--- About this task ---
Give the listing again word for word. Leave every image out.

--- Dataset extract ---
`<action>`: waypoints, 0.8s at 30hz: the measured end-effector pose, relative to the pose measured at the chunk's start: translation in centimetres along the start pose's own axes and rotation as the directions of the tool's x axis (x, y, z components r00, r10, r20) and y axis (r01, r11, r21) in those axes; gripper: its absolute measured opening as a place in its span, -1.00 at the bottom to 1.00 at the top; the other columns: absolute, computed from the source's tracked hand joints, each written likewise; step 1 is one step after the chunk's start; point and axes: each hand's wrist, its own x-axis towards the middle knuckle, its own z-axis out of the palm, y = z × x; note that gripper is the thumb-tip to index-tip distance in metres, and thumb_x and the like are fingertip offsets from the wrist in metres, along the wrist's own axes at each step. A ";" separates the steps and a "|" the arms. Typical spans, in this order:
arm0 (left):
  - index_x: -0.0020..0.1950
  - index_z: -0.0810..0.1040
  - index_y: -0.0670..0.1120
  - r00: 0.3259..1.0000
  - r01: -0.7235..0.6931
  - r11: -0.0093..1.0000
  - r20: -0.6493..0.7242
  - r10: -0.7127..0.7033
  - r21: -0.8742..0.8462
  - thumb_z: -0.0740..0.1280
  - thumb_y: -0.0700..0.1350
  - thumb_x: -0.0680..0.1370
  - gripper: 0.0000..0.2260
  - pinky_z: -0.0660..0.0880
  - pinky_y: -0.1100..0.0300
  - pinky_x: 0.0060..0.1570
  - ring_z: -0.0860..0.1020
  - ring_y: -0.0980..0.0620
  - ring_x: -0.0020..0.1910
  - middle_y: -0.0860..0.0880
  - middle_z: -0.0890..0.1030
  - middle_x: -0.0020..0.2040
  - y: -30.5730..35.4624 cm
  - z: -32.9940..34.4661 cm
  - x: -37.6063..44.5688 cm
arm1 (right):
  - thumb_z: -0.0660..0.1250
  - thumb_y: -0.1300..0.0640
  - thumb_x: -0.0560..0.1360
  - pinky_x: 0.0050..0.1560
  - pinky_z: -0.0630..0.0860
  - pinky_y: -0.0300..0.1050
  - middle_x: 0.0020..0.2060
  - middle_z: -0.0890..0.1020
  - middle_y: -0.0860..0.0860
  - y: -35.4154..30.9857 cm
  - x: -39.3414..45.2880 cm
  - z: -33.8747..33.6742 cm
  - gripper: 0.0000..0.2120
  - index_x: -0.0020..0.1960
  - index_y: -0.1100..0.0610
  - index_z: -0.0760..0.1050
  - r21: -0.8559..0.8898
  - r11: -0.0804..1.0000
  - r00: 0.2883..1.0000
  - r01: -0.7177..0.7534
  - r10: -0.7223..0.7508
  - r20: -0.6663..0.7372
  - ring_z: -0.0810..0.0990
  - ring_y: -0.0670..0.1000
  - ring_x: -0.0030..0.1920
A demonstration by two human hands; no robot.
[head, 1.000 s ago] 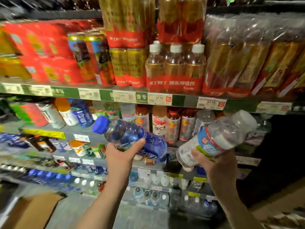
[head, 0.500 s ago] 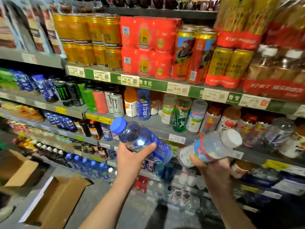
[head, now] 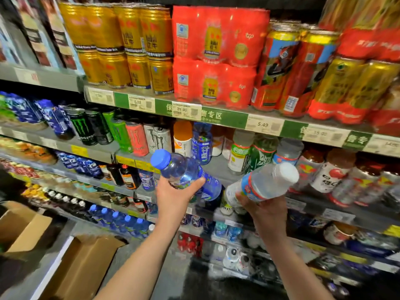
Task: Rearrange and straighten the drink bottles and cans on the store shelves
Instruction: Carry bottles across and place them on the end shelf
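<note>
My left hand (head: 175, 194) grips a blue bottle (head: 184, 172) with a blue cap, tilted so the cap points up-left. My right hand (head: 265, 210) holds a clear bottle (head: 263, 184) with a white cap and a blue-and-red label, tilted cap up-right. Both bottles hang in front of the second shelf (head: 218, 169), where a matching blue bottle (head: 201, 146) stands upright beside an orange-capped bottle (head: 183, 137). Green and clear bottles (head: 259, 154) stand to their right.
Energy drink cans (head: 121, 133) line the second shelf on the left. Gold cans (head: 129, 46) and red multipacks (head: 216, 53) fill the shelf above. Lower shelves carry small bottles (head: 121, 221). Open cardboard boxes (head: 80, 265) sit on the floor at lower left.
The view has swung left along the shelves, bringing the energy cans and gold cans into sight. Both hands keep their bottles, held in much the same pose.
</note>
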 end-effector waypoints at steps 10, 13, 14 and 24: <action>0.20 0.53 -0.15 0.999 -0.007 0.999 -0.054 0.009 0.039 0.67 -0.10 0.28 -0.43 0.48 0.40 0.01 0.62 0.14 0.00 0.03 0.65 0.03 -1.8 8.7 6.4 | 0.69 0.16 0.12 -0.12 0.60 -0.29 -0.04 0.71 0.03 2.6 3.8 -0.3 -0.43 0.05 0.04 0.53 0.153 0.969 0.980 -0.195 0.200 -0.017 0.69 -0.13 -0.09; 0.17 0.53 -0.17 0.997 0.003 0.989 -0.072 0.008 0.145 0.67 -0.01 0.27 -0.41 0.46 0.22 0.04 0.58 -0.02 0.05 -0.04 0.61 0.04 -2.5 10.2 7.9 | 0.63 0.23 0.15 -0.19 0.56 -0.38 -0.09 0.70 -0.12 2.8 3.1 -1.2 -0.47 0.03 0.00 0.52 0.138 0.962 0.969 -0.235 0.243 -0.041 0.68 -0.22 -0.10; 0.17 0.53 -0.18 0.997 -0.014 0.982 -0.067 0.027 0.188 0.66 0.01 0.27 -0.41 0.46 0.17 0.04 0.58 -0.06 0.05 -0.07 0.61 0.05 -2.8 10.6 8.4 | 0.61 0.34 0.20 -0.19 0.55 -0.39 -0.11 0.69 -0.16 3.2 2.9 -1.4 -0.49 0.03 -0.01 0.52 0.123 0.962 0.966 -0.243 0.251 -0.057 0.68 -0.23 -0.10; 0.10 0.41 -0.04 0.975 -0.212 0.935 0.128 0.182 0.283 0.68 0.04 0.22 -0.38 0.47 0.04 0.04 0.52 -0.07 0.05 -0.01 0.50 0.03 -2.7 13.2 10.2 | 0.61 0.36 0.25 -0.06 0.60 -0.27 -0.04 0.70 -0.07 2.7 0.8 -0.9 -0.45 0.12 0.02 0.50 -0.011 0.980 0.955 -0.198 0.190 -0.229 0.69 -0.09 0.00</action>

--- Worked solution ---
`<action>`: waypoints, 0.8s at 30hz: the measured end-effector pose, relative to the pose measured at the chunk's start: translation in centimetres along the start pose's own axes and rotation as the directions of the tool's x axis (x, y, z components r00, r10, r20) and y axis (r01, r11, r21) in those axes; gripper: its absolute measured opening as a place in its span, -1.00 at the bottom to 1.00 at the top; the other columns: absolute, computed from the source's tracked hand joints, each written likewise; step 1 is one step after the chunk's start; point and axes: each hand's wrist, its own x-axis towards the middle knuckle, its own z-axis out of the palm, y = z × x; note that gripper is the thumb-tip to index-tip distance in metres, and thumb_x and the like are fingertip offsets from the wrist in metres, along the wrist's own axes at each step. A ";" separates the steps and a "|" the arms. Typical spans, in this order:
arm0 (left):
  - index_x: -0.0020..0.1950
  - index_z: -0.0810..0.1040
  - index_y: -0.0670..0.1120
  - r00: 0.3259..1.0000
  - r01: -0.7235..0.6931
  - r11: -0.0093..1.0000
  - r20: -0.6493..0.7242
  - r10: -0.7127..0.7033
  - r21: -0.8742..0.8462
  - thumb_z: -0.0740..0.1280
  - thumb_y: -0.0700..0.1350
  - thumb_x: -0.0680..0.1370
  - gripper: 0.0000..0.2260
  - pinky_z: -0.0660..0.0880
  - pinky_y: -0.1100..0.0300
  - pinky_x: 0.0060..0.1570
  - ring_z: -0.0860..0.1020
  - ring_y: -0.0980..0.0620
  - ring_x: -0.0020..0.1910
  - middle_y: -0.0860..0.0880
  - middle_z: -0.0890..0.1030
  - middle_x: -0.0020..0.2040
  - y: -30.5730..35.4624 cm
  - z: -32.9940..34.4661 cm
  - x: -37.6063..44.5688 cm
arm1 (right):
  - thumb_z: -0.0660..0.1250
  - thumb_y: -0.1300..0.0640
  - thumb_x: -0.0560..0.1360
  - pinky_x: 0.0050..0.1560
  - pinky_z: -0.0630..0.0860
  - pinky_y: -0.0300..0.1050
  - middle_x: 0.0020..0.2060
  - middle_z: -0.0890..0.1020
  - middle_y: -0.0860..0.0860
  - y: -35.4154..30.9857 cm
  - x: -39.3414..45.2880 cm
  - z: -33.8747..33.6742 cm
  - gripper: 0.0000..0.2120
  - index_x: -0.0020..0.1960
  - index_y: -0.1100..0.0610
  - index_z: -0.0760..0.1050
  - r21: -0.8559..0.8898
  - r11: -0.0804..1.0000
  - r00: 0.2883..1.0000
  - r01: -0.7177..0.7534
  - r10: -0.7223..0.7508
  - r20: -0.6663..0.7372
  - ring_z: -0.0810..0.0990
  - ring_y: -0.0670..0.1000
  - ring_x: -0.0030..0.1920
A demonstration by two human hands; no robot.
[head, 1.000 s ago] 
[head, 0.500 s ago] 
[head, now] 
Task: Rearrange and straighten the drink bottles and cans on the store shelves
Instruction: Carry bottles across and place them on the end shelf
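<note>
My left hand (head: 175, 194) grips a blue bottle (head: 184, 172) with a blue cap, tilted so the cap points up-left. My right hand (head: 265, 210) holds a clear bottle (head: 263, 184) with a white cap and a blue-and-red label, tilted cap up-right. Both bottles hang in front of the second shelf (head: 218, 169), where a matching blue bottle (head: 201, 146) stands upright beside an orange-capped bottle (head: 183, 137). Green and clear bottles (head: 259, 154) stand to their right.
Energy drink cans (head: 121, 133) line the second shelf on the left. Gold cans (head: 129, 46) and red multipacks (head: 216, 53) fill the shelf above. Lower shelves carry small bottles (head: 121, 221). Open cardboard boxes (head: 80, 265) sit on the floor at lower left.
The view has swung left along the shelves, bringing the energy cans and gold cans into sight. Both hands keep their bottles, held in much the same pose.
</note>
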 end-effector waypoints at steps 10, 13, 14 and 24: <action>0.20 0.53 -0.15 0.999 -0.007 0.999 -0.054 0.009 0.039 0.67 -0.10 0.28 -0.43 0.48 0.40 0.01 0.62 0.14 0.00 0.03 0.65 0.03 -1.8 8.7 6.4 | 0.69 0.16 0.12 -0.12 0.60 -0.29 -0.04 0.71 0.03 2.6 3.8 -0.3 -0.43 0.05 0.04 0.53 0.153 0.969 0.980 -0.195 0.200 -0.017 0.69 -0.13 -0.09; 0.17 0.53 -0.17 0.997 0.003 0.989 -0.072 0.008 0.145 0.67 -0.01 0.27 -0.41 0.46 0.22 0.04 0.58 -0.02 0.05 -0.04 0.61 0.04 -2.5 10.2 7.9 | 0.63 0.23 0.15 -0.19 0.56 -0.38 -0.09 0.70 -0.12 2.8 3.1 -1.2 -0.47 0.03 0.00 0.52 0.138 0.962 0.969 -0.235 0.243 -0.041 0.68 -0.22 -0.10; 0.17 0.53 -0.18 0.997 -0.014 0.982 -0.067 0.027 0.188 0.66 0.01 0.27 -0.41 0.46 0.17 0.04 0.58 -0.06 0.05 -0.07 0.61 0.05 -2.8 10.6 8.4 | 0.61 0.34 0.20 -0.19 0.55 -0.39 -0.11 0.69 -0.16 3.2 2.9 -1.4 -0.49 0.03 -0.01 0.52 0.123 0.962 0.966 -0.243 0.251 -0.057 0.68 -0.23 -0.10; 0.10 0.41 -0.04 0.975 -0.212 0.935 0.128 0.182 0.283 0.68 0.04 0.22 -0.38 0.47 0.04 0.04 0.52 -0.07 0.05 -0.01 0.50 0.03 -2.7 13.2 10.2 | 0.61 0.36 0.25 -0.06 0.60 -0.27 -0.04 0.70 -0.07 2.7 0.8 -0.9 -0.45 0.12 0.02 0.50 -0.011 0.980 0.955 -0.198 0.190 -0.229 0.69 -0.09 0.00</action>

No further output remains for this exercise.